WORK ORDER ▸ Reproduce the whole listing exactly, omitting any picture it holds.

****************

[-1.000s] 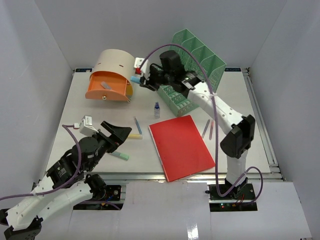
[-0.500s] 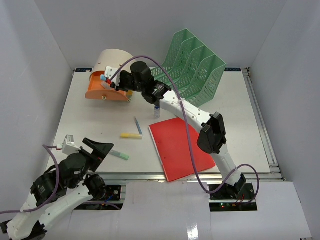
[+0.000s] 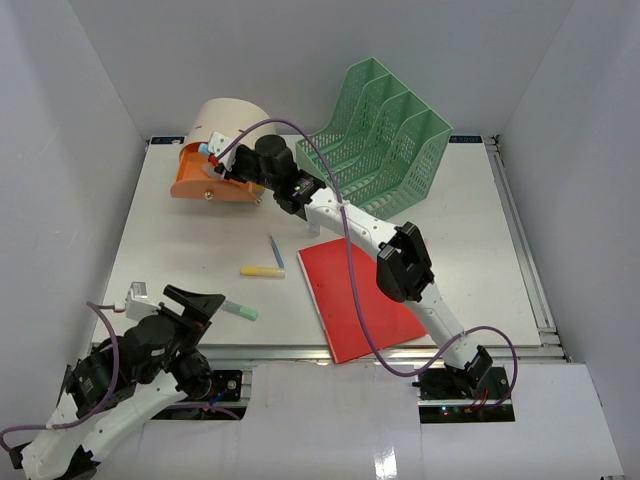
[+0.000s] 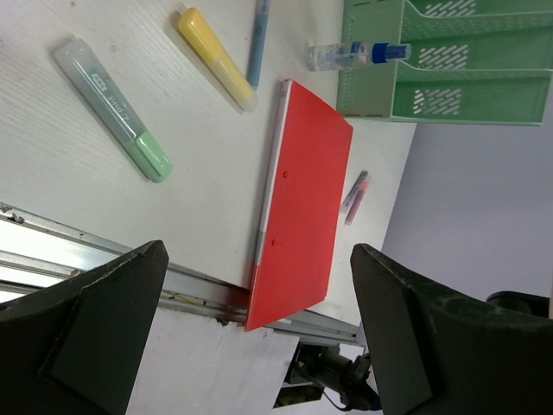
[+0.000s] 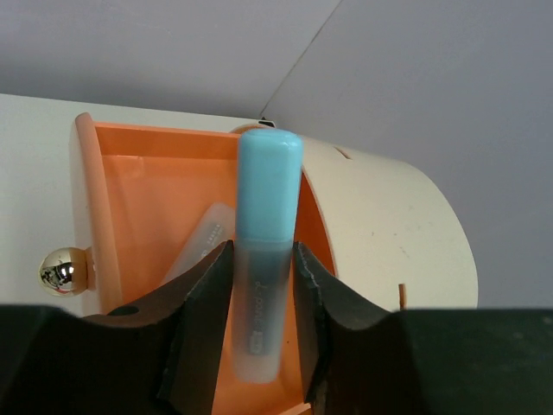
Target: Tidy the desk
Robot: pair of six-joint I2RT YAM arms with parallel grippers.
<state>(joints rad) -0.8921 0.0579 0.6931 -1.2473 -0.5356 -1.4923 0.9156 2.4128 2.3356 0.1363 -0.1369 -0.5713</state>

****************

ANSWER SECTION ▸
[-1.000s] 
[-0.500s] 
[+0.000s] 
[+0.000s] 
[+0.000s] 
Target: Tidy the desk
Robot: pair of six-joint I2RT YAM arms with parallel grippers.
<state>(joints rad) -0.8921 0.0579 0.6931 -1.2473 -0.5356 -1.4923 0.9156 2.4128 2.3356 0.1363 -0.1369 -0.5713</state>

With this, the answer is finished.